# Data structure interface and matrix algebra examples
Felix Zaussinger | 13.11.2020

## Core Analysis Goal(s)
1. Settle for a data structure that can well represent the playing field at all times of the game.
2. Find a suitable data structure for defining the "plots" or "blocks" on which
players can manage their land
3. Define the interface: what are the dimensions (x, y, z)

## Key Insight(s)
1. Numpy masked arrays (np.ma) are perfectly fine. We should use those.
2. A simple numpy function (np.block) may be enough to work with these blocks

## Explanations
1. in python, numpy matrix algebra should always be preferred to hard-coded for-loops
2. Python itself can be quite slow, which is why numpy is written in a lower-level
languages (i think the most prominent one is written in C). If you use the numpy matrix computations, for-loops still need to be
used to calculate things, but they will be executed in C, which is MUCH faster.
This is the crucial difference. Does not matter much for 80 x 80 matrix,
but I would wish to not close the door to being able to the game on a 800 x 800
matrix as well! (:

In [46]:
import os
import numpy as np
import numpy.ma as ma

%load_ext autoreload
%autoreload 2

import matplotlib as mpl
import matplotlib.pyplot as plt
%matplotlib inline
%config InlineBackend.figure_format = 'retina'

import seaborn as sns
sns.set_context("poster")
sns.set(rc={'figure.figsize': (16, 9.)})
sns.set_style("ticks")

import pandas as pd
pd.set_option("display.max_rows", 120)
pd.set_option("display.max_columns", 120)

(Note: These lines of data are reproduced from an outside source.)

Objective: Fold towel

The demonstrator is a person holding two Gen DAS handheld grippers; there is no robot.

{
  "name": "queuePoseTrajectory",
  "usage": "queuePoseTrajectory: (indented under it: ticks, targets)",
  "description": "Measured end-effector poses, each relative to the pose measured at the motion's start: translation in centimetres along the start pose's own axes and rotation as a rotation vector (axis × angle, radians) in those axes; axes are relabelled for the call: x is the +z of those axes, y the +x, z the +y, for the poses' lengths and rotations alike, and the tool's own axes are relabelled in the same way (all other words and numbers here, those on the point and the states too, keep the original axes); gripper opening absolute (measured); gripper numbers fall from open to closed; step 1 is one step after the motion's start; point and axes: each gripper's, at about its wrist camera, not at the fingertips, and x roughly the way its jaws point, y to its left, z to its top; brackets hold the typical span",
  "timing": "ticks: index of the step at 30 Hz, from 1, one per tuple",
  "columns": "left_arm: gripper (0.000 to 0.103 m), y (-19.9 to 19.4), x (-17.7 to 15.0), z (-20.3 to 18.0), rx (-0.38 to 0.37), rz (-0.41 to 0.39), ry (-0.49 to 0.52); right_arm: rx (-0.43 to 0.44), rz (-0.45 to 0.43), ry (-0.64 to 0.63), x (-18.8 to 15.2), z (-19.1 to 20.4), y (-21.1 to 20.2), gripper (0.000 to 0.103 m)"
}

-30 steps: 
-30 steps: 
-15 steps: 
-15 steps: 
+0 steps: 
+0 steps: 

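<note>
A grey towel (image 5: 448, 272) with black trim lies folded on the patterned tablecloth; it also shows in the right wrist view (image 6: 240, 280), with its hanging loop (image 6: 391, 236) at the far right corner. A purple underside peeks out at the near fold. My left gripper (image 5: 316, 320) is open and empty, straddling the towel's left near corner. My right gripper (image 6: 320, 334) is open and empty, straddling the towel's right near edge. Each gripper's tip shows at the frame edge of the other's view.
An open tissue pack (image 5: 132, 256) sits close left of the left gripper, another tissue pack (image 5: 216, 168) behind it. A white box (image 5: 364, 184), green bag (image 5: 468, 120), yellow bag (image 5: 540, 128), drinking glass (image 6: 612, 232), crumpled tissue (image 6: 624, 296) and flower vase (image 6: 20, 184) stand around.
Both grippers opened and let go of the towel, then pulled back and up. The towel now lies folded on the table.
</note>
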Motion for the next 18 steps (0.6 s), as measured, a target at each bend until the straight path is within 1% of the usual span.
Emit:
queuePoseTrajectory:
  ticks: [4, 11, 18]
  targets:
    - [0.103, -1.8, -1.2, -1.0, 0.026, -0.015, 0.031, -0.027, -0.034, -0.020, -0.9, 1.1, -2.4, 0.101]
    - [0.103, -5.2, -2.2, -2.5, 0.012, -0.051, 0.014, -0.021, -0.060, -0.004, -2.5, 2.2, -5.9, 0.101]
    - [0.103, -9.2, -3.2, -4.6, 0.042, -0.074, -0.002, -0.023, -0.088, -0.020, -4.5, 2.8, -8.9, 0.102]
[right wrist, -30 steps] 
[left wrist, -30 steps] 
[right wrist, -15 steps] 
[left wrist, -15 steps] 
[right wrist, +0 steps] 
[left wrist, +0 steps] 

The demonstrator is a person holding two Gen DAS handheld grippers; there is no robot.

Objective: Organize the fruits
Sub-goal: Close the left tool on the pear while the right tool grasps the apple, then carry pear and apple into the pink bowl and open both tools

The autoreload extension is already loaded. To reload it, use:
  %reload_ext autoreload


Define size of playing field as a function of the number of plots

In [47]:
n_plots = 4
rows = cols = 80

# check if playing field size and plot number works together
try:
    # modulo must be zero
    assert rows % n_plots == 0
except AssertionError as e:
    print("playing field size and plot number dont work together. field size must be divideable by plot number without rest.")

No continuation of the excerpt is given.